ECB to Consider Allowing Inflation to Overshoot, Lagarde Says

European Central Bank President Christine Lagarde said it’s worth examining a Federal Reserve-style strategy that allows inflation to temporarily rise above the institution’s target.

A policy of committing to make up for low inflation after missing the goal for a while “could be examined” as part of the institution’s strategic review, Lagarde said at a conference in Frankfurt on Wednesday.
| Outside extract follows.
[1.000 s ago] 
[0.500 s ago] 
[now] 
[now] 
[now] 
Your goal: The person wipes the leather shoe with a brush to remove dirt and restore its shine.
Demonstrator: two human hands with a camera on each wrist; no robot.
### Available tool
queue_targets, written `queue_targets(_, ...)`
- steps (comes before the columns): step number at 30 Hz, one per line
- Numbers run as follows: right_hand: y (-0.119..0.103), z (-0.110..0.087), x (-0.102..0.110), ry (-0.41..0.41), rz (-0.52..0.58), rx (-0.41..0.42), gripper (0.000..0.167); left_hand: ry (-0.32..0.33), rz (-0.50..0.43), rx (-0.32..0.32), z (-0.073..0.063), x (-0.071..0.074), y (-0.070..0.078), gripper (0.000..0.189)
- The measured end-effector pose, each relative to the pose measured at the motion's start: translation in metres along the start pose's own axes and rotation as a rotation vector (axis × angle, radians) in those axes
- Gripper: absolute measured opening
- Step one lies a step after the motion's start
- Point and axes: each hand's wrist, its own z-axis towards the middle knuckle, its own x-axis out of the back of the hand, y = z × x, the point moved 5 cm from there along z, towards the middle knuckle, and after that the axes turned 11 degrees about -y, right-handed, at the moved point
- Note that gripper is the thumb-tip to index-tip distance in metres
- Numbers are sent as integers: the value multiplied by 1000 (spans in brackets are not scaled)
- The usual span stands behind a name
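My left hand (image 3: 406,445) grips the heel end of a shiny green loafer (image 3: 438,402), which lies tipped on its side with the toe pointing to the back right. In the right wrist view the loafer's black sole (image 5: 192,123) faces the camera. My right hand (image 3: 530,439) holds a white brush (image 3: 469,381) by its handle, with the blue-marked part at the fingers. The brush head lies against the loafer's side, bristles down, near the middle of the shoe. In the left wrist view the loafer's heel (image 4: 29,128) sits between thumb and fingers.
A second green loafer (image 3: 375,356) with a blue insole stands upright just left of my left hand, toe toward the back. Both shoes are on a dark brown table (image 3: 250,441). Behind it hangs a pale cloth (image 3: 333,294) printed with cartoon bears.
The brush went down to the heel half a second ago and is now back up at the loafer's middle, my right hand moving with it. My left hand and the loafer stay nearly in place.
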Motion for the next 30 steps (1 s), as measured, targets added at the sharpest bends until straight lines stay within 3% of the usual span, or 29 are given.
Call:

“If credible, such a strategy can strengthen the capacity of monetary policy to stabilize the economy when faced with the lower bound,” she said. “This is because the promise of inflation overshooting raises inflation expectations and therefore lowers real interest rates.”

ECB to Consider Inflation Overshoot in Echo of Fed Strategy

Lagarde’s remarks are arguably the strongest signal yet that the ECB will change its goal, after falling short of the “below, but close to, 2%” aim for years despite massive monetary stimulus. While the president said she wasn’t presenting any conclusions, she noted that structural factors such as globalization are keeping inflation subdued.

She didn’t comment on the immediate outlook for monetary policy, though she said the anchoring of longer-term market-based inflation expectations might have “softened.”

The Frankfurt-based central bank started its first comprehensive review in almost two decades late last year, before it was delayed by the coronavirus pandemic. It covers a wide range of topics including the inflation goal as well as climate change and digitization.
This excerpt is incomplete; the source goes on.